Artificial intelligence (AI) is becoming more and more realistic, capable of generating human-like voices, images, texts, and behaviors. But how does this affect our trust in the people we communicate with? Do we trust them more or less when we suspect they might be AI agents? And how can we design AI systems that are transparent and trustworthy?
They examined how individuals interpret and relate to situations where one of the parties might be an AI agent, and what consequences this has for our relationships and society.
The Problem of Suspicion
One of the main findings of the study is that being unable to fully trust a conversational partner’s intentions and identity may result in excessive suspicion even when there is no reason for it.
Suspicion can damage our relationships, lead to jealousy, anxiety, and conflict, and reduce our willingness to cooperate and share information.
The researchers argue that suspicion is not only a problem of deception but also of relationship-building and joint meaning-making. Communication with others involves not only exchanging information but also creating rapport, empathy, and understanding.
When we are suspicious of others, we may miss out on these aspects of communication, and lose the opportunity to learn from them and grow together.
The study also discovered that during interactions between two humans, some behaviors were interpreted as signs that one of them was actually a robot.
For example, if someone was too polite, too repetitive, too vague, or too fast in their responses, they were seen as less human and more machine-like. This shows how our expectations and stereotypes about AI can influence our perception of others, and how easily we can be misled by superficial cues.
The Challenge of Design
The researchers suggest that a pervasive design perspective is driving the development of AI with increasingly human-like features. While this may be appealing in some contexts, it can also be problematic, particularly when it is unclear who we are communicating with.
For example, if we call a customer service center and hear a human voice, we may assume that we are talking to a human agent, when in fact we are talking to an AI system that uses pre-recorded loops or natural language generation.
This can create ethical issues, such as privacy violations, manipulation, and fraud. It can also create confusion and frustration when the AI system fails to meet our expectations or understand our needs. Moreover, it can create a sense of intimacy and familiarity that may not be appropriate or desirable in some situations.
The researchers propose creating AI systems with well-functioning and eloquent voices that are still clearly synthetic, increasing transparency and honesty.
They also suggest designing AI systems that are not only efficient and accurate but also respectful and supportive of human values and goals. They argue that AI systems should not only mimic human communication but also enhance it by providing feedback, guidance, and assistance.
The Future of Trust
As AI becomes more advanced and ubiquitous, our trust in human interaction will be challenged and reshaped.
We will need to develop new skills and strategies to cope with uncertainty and ambiguity, to verify information and sources, and to protect ourselves from deception and harm.

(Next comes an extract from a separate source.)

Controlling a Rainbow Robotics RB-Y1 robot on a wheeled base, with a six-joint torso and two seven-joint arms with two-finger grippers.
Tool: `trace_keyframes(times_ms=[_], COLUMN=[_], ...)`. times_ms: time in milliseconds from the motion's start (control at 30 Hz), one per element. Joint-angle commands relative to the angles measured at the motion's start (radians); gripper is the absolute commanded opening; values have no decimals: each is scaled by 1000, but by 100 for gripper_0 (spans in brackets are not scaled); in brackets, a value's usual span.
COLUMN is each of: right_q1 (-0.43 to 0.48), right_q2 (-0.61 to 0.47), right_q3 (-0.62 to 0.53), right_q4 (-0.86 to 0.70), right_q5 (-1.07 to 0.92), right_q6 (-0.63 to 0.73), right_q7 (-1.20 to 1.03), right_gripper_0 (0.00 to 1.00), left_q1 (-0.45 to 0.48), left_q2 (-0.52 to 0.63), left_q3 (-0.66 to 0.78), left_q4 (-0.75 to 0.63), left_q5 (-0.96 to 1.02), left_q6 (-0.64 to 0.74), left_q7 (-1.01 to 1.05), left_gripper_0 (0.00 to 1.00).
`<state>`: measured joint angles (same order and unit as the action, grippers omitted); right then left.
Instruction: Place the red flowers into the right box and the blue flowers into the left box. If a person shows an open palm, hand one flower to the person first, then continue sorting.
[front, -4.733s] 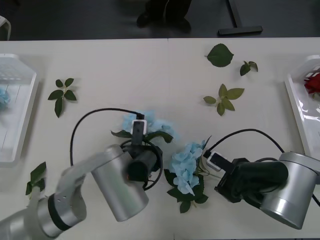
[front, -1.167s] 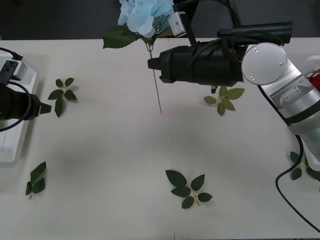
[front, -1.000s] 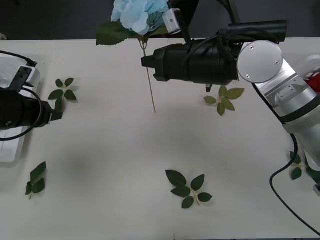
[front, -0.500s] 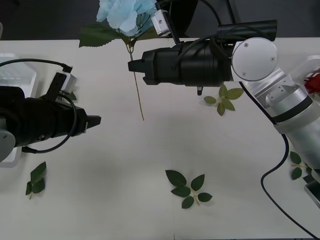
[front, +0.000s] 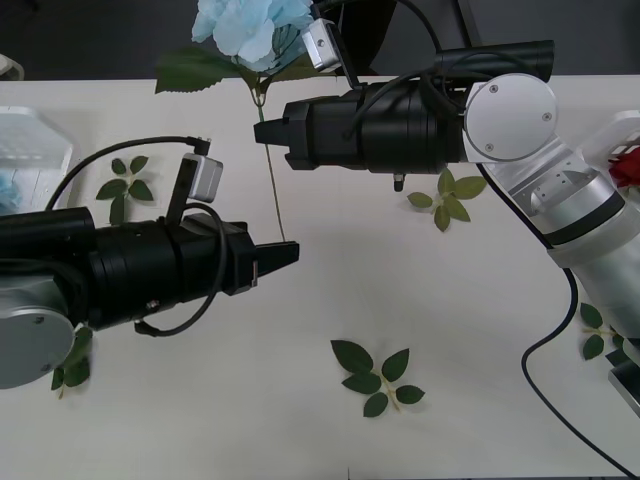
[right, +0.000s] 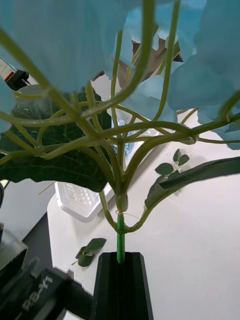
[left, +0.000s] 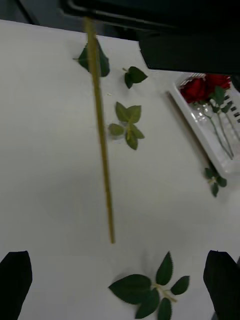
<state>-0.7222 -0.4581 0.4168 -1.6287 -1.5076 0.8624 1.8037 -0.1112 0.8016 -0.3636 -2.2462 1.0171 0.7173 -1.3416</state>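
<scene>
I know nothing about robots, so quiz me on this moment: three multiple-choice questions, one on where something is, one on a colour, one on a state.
1. Where is the blue flower?
A. Lying on the table
B. Held up in the air by the right gripper
C. Inside the right box

2. What colour are the flowers in the right box?
A. Red
B. Yellow
C. White

3. How are the left gripper fingers?
A. Shut on a leaf
B. Shut on the stem
C. Open, holding nothing

Answers:
1 B, its stem hangs down from the clamped fingers above the table.
2 A, the left wrist view shows red flowers there.
3 C, the fingertips sit apart with the stem tip ahead of them.
</scene>
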Motion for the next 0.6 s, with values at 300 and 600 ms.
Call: trace_keyframes(times_ms=[300,600], right_q1=[-39,-39], right_q2=[22,18], right_q3=[7,7], right_q4=[-11,-11], right_q5=[-16,-16], right_q6=[6,6], right_q7=[29,28], right_gripper_0=[0,0], left_q1=[-65,-76], left_q2=[-157,-128], left_q3=[-26,-74], left_q4=[97,112], left_q5=[-69,-89], left_q6=[-90,-170], left_q7=[32,29], left_gripper_0=[100,0])
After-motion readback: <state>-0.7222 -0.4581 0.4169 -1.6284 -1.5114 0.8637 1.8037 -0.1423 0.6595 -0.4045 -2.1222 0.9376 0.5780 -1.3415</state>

We will also need to rethink our assumptions and prejudices about AI and humans, and learn to appreciate the diversity and complexity of both.
At the same time, we will have new opportunities to communicate with AI systems that can enrich our lives and society. We will be able to interact with AI systems that can teach us new things, entertain us, inspire us, and help us solve problems.
We will also be able to collaborate with AI systems that can augment our abilities, complement our perspectives, and support our decisions.
The future of trust in human interaction will depend on how we design, use, and regulate AI systems. It will also depend on how we communicate with each other and with AI systems.
It will require us to be more aware, critical, and responsible for our communication choices and outcomes. And it will require us to be more open-minded, curious, and respectful of our communication partners and possibilities.